What is the expected utility of agreeing to play this game?
I did some googling and found this resource on Expected Utility:

Quote:

If there is a $\displaystyle p%$ chance of $\displaystyle X$ and a $\displaystyle q%$ chance of $\displaystyle Y$, then $\displaystyle EV=pX+qY$
Based on that Theorem, here is what I have done:

$\displaystyle X = \text{Gain } \$60\displaystyle p = \frac{1}{6} \times 100\displaystyle Y = \text{Lose } \$12$
$\displaystyle q = \frac{5}{6} \times 100$

Plug these values into

$\displaystyle EV=pX+qY$

Then we have

$\displaystyle EV=\frac{1}{6} \times 100 \times 60 + \frac{5}{6} \times 100 \times -12$
$\displaystyle EV=1000 - 1000$
$\displaystyle EV=0$

So, based on that formula the expected value would be zero. So you don't stand to gain anything by playing.

Is that correct?
• Apr 12th 2011, 03:38 PM
pickslides
You can make it simplier by saying

$\displaystyle \displaystyle EV=\frac{1}{6} \times 60 + \frac{5}{6} \times -12$
• Apr 12th 2011, 03:48 PM
Plato
Quote:

Originally Posted by centenial
This problem was presented in a philosophy class. I don't have much prob/stat background, so I want to make sure I understand it correctly.
I did some googling and found this resource on Expected Utility:
Based on that Theorem, here is what I have done:
$\displaystyle X = \text{Gain } \$60\displaystyle p = \frac{1}{6} \times 100\displaystyle Y = \text{Lose } \$12$
$\displaystyle q = \frac{5}{6} \times 100$
$\displaystyle EV=pX+qY$
Then we have
$\displaystyle EV=\frac{1}{6} \times 100 \times 60 + \frac{5}{6} \times 100 \times -12$
$\displaystyle EV=1000 - 1000$
$\displaystyle EV=0$
So, based on that formula the expected value would be zero. So you don't stand to gain anything by playing. Is that correct?

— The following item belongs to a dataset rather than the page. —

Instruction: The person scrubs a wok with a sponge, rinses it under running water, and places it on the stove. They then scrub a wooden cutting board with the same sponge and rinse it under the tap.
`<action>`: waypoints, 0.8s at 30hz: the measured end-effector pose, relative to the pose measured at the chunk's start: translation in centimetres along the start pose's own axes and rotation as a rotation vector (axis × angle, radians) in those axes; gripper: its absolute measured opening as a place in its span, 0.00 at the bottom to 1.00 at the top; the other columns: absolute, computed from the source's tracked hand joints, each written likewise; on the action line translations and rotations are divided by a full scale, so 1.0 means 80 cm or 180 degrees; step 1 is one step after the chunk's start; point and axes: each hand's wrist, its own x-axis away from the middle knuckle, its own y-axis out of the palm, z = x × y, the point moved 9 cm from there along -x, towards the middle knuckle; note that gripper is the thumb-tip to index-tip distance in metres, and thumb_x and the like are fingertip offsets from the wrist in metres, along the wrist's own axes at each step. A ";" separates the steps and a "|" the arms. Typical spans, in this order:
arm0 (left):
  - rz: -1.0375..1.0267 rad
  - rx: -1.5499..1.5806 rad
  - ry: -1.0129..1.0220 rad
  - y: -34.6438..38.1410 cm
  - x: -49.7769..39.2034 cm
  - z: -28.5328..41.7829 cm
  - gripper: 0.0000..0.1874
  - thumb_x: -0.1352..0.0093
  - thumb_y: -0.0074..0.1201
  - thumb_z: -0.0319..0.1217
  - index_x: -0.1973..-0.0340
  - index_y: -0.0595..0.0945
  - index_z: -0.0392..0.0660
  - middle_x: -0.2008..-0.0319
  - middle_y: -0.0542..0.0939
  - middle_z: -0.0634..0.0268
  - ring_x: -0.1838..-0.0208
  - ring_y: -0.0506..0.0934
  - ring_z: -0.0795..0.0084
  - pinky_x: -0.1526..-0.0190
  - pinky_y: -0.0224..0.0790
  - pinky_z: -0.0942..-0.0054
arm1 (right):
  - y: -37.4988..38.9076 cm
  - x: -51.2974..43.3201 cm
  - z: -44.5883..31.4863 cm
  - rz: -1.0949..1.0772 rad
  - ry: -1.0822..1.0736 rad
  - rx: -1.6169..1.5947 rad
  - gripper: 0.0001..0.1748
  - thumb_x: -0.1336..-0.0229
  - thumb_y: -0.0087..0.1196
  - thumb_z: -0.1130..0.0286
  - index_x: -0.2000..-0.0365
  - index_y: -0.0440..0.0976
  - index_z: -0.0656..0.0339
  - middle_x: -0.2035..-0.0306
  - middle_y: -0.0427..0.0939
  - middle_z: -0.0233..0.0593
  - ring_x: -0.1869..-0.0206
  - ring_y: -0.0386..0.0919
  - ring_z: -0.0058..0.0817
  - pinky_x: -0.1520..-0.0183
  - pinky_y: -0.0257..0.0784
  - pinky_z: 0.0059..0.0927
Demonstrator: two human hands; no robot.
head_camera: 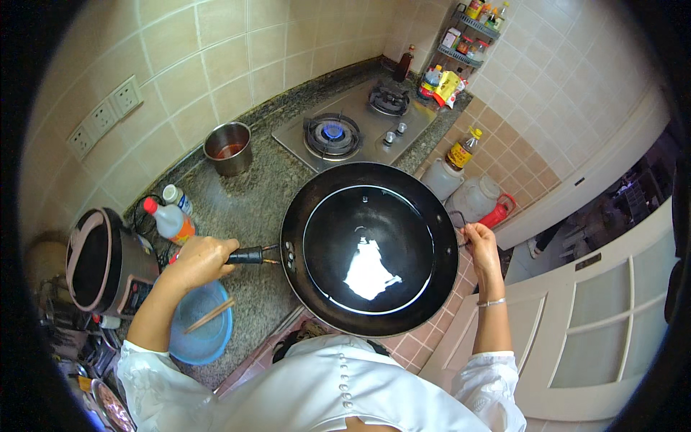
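A large black wok (334, 216) hangs in front of my body, with a shallow pool of clear liquid in its bottom that reflects bright light. My left hand (202, 256) grips its long black handle (245, 255). On the opposite side, the fingers of my right hand (479, 240) hold the small metal loop handle (459, 218). Beyond the wok, a blue flame (332, 130) burns on the nearer burner of the gas stove (291, 132), with no pan over it.
A steel pot (229, 162) with reddish liquid stands by the tiled wall. At left are a rice cooker (129, 264), a red-capped bottle (170, 221) and a blue bowl (200, 345) with chopsticks (210, 315). Plastic jugs (472, 197) stand on the floor at right, near a white door (540, 345).
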 end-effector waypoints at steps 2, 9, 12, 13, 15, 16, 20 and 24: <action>0.0032 0.0012 -0.0072 -0.006 -0.029 -0.011 0.12 0.42 0.63 0.35 0.68 0.78 0.45 0.78 0.80 0.53 0.72 0.80 0.50 0.71 0.72 0.53 | 0.019 -0.060 0.000 -0.0128 0.0026 -0.0030 0.13 0.34 0.52 0.63 0.73 0.75 0.58 0.81 0.68 0.21 0.82 0.57 0.11 0.80 0.49 0.15; 0.0104 0.0189 -0.0705 -0.003 -0.114 -0.057 0.13 0.42 0.63 0.35 0.68 0.78 0.43 0.77 0.80 0.50 0.70 0.80 0.49 0.70 0.71 0.51 | 0.111 -0.261 -0.026 -0.0691 -0.0145 -0.0239 0.13 0.35 0.52 0.65 0.74 0.77 0.59 0.79 0.72 0.22 0.78 0.62 0.12 0.75 0.55 0.17; 0.0137 0.0177 -0.1016 0.001 -0.136 -0.067 0.13 0.42 0.63 0.35 0.67 0.78 0.43 0.77 0.80 0.50 0.70 0.80 0.48 0.69 0.71 0.51 | 0.157 -0.342 -0.033 -0.0953 -0.0175 0.0051 0.12 0.36 0.53 0.65 0.74 0.77 0.59 0.78 0.73 0.23 0.77 0.62 0.12 0.73 0.56 0.17; 0.0132 0.0104 -0.1135 0.000 -0.146 -0.071 0.13 0.43 0.63 0.35 0.67 0.78 0.43 0.77 0.80 0.50 0.70 0.80 0.47 0.69 0.71 0.51 | 0.173 -0.370 -0.038 -0.0979 -0.0182 0.0142 0.12 0.36 0.53 0.66 0.74 0.77 0.59 0.78 0.73 0.23 0.77 0.63 0.12 0.73 0.57 0.17; 0.0107 0.0196 -0.1466 -0.001 -0.160 -0.078 0.13 0.43 0.63 0.35 0.67 0.78 0.43 0.77 0.80 0.50 0.70 0.79 0.47 0.68 0.71 0.51 | 0.206 -0.417 -0.046 -0.1147 -0.0297 0.0256 0.12 0.36 0.53 0.66 0.74 0.77 0.61 0.78 0.73 0.24 0.75 0.66 0.14 0.71 0.60 0.19; 0.0073 0.0200 -0.1621 0.000 -0.168 -0.081 0.13 0.42 0.63 0.35 0.68 0.78 0.43 0.77 0.80 0.50 0.70 0.79 0.47 0.68 0.71 0.51 | 0.223 -0.438 -0.051 -0.1297 -0.0348 0.0165 0.12 0.36 0.53 0.66 0.74 0.77 0.61 0.78 0.73 0.24 0.74 0.66 0.15 0.70 0.61 0.19; 0.0133 0.0180 -0.2019 -0.005 -0.204 -0.086 0.13 0.42 0.63 0.35 0.69 0.76 0.43 0.77 0.80 0.51 0.70 0.79 0.47 0.68 0.71 0.51 | 0.282 -0.511 -0.076 -0.1701 -0.0494 0.0117 0.13 0.35 0.52 0.67 0.75 0.76 0.62 0.78 0.73 0.24 0.75 0.64 0.14 0.70 0.59 0.19; 0.0137 0.0176 -0.2326 0.000 -0.227 -0.085 0.13 0.40 0.62 0.35 0.69 0.75 0.44 0.75 0.80 0.51 0.69 0.79 0.47 0.68 0.71 0.50 | 0.329 -0.573 -0.092 -0.1801 -0.0740 0.0348 0.13 0.35 0.52 0.64 0.75 0.77 0.57 0.80 0.70 0.21 0.79 0.60 0.11 0.76 0.54 0.17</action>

That is absolutely correct.
But I have a question: "Why is this a question in a philosophy class"?
No question that has definite answer is a philosophical question.
• Apr 12th 2011, 04:13 PM
centenial
Quote:

Originally Posted by Plato
That is absolutely correct.
But I have a question: "Why is this a question in a philosophy class"?
No question that has definite answer is a philosophical question.

Thanks! We were talking about Pascal's Wager and the professor brought up some other Expected Utility games.
• Apr 12th 2011, 04:22 PM
Plato
Quote:

Originally Posted by centenial
Thanks! We were talking about Pascal's Wager and the professor brought up some other Expected Utility games.

Oh yes, now I quite well understand.
It is often said “Pascal could have been a great mathematician but religion got in the way”.

Others say “Pascal could have been a great theologian/philosopher but mathematics got in the way”.